> [Assigned task] All the data should be transcribed exactly, with every line kept.
++++ Data shown ++++
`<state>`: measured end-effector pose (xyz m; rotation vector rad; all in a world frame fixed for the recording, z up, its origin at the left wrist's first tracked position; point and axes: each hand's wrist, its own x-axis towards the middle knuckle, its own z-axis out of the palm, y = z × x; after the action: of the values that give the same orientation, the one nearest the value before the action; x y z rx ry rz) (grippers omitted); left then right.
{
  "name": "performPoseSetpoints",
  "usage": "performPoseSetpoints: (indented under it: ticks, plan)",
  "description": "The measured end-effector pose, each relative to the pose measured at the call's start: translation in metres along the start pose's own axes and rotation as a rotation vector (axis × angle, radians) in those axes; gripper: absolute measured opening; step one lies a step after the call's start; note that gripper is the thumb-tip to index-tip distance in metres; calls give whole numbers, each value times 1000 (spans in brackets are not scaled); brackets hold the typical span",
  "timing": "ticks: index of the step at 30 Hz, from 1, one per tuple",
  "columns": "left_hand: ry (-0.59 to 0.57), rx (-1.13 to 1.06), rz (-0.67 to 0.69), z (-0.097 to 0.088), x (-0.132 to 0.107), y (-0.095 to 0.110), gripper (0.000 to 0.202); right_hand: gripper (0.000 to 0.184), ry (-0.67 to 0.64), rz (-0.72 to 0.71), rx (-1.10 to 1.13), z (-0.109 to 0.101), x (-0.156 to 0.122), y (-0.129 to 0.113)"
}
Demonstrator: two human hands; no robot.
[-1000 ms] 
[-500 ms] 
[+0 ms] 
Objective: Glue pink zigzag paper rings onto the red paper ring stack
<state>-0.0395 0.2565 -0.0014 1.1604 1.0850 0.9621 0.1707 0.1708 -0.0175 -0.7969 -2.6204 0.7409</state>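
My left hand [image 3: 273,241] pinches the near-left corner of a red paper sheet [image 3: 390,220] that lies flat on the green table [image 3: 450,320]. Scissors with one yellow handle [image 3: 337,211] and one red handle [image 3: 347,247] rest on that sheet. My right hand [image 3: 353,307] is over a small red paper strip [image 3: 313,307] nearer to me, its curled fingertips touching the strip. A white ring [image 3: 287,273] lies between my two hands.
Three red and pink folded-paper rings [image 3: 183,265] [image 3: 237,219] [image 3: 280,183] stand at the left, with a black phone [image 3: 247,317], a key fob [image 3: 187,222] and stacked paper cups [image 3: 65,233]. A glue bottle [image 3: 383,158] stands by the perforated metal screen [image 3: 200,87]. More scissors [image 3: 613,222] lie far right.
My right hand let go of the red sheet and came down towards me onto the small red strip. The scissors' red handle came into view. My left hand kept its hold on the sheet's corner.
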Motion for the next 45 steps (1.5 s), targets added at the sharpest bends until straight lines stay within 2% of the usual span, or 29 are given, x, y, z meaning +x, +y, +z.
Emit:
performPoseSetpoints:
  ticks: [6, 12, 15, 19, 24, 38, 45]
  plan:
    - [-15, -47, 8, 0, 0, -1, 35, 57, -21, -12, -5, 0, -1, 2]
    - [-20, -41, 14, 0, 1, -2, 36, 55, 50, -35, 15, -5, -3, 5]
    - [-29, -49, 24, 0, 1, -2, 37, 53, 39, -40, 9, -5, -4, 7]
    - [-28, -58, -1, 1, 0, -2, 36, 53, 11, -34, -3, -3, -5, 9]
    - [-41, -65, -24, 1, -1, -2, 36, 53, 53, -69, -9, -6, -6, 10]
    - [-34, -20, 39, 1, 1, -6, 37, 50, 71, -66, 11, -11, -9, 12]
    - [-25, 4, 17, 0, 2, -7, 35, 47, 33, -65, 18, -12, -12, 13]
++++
> [Your solution]
`<state>`: measured end-effector pose (xyz m; rotation vector rad; all in a world frame fixed for the recording, z up, its origin at the left wrist's first tracked position; point and axes: each hand's wrist, its own x-axis towards the middle knuckle, its own z-axis out of the palm, y = z × x; after the action: of the values that give the same orientation, the one nearest the value before the action; x y z rx ry rz) (grippers omitted); left then right.
{
  "name": "performPoseSetpoints",
  "usage": "performPoseSetpoints: (indented under it: ticks, plan)",
  "description": "The measured end-effector pose, each relative to the pose measured at the call's start: translation in metres along the start pose's own axes and rotation as a rotation vector (axis × angle, radians) in those axes; gripper: absolute measured opening; step one lies a step after the call's start; note that gripper is the thumb-tip to index-tip distance in metres; calls give whole numbers, each value times 1000 (spans in brackets are not scaled); brackets hold the typical span",
  "timing": "ticks: index of the step at 30 Hz, from 1, one per tuple",
  "columns": "left_hand: ry (-0.59 to 0.57), rx (-1.13 to 1.06), rz (-0.67 to 0.69), z (-0.097 to 0.088), x (-0.132 to 0.107), y (-0.095 to 0.110), gripper (0.000 to 0.202); right_hand: gripper (0.000 to 0.184), ry (-0.67 to 0.64), rz (-0.72 to 0.71), rx (-1.10 to 1.13), z (-0.109 to 0.101), x (-0.156 to 0.122), y (-0.129 to 0.113)"
}
Demonstrator: two human hands; no robot.
[-1000 ms] 
[-500 ms] 
[+0 ms] 
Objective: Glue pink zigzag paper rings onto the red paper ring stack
<state>-0.0395 0.2565 -0.0014 1.1604 1.0850 0.9621 0.1707 0.1708 -0.0175 -0.7969 -2.6204 0.7409</state>
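My left hand [image 3: 273,241] pinches the near-left corner of a red paper sheet [image 3: 390,220] that lies flat on the green table [image 3: 450,320]. Scissors with one yellow handle [image 3: 337,211] and one red handle [image 3: 347,247] rest on that sheet. My right hand [image 3: 353,307] is over a small red paper strip [image 3: 313,307] nearer to me, its curled fingertips touching the strip. A white ring [image 3: 287,273] lies between my two hands.
Three red and pink folded-paper rings [image 3: 183,265] [image 3: 237,219] [image 3: 280,183] stand at the left, with a black phone [image 3: 247,317], a key fob [image 3: 187,222] and stacked paper cups [image 3: 65,233]. A glue bottle [image 3: 383,158] stands by the perforated metal screen [image 3: 200,87]. More scissors [image 3: 613,222] lie far right.
My right hand let go of the red sheet and came down towards me onto the small red strip. The scissors' red handle came into view. My left hand kept its hold on the sheet's corner.
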Motion for the next 45 steps (1.5 s), targets added at the sharpest bends until straight lines stay within 2% of the usual span, or 29 are given, x, y, z meaning +x, +y, +z.
Emit:
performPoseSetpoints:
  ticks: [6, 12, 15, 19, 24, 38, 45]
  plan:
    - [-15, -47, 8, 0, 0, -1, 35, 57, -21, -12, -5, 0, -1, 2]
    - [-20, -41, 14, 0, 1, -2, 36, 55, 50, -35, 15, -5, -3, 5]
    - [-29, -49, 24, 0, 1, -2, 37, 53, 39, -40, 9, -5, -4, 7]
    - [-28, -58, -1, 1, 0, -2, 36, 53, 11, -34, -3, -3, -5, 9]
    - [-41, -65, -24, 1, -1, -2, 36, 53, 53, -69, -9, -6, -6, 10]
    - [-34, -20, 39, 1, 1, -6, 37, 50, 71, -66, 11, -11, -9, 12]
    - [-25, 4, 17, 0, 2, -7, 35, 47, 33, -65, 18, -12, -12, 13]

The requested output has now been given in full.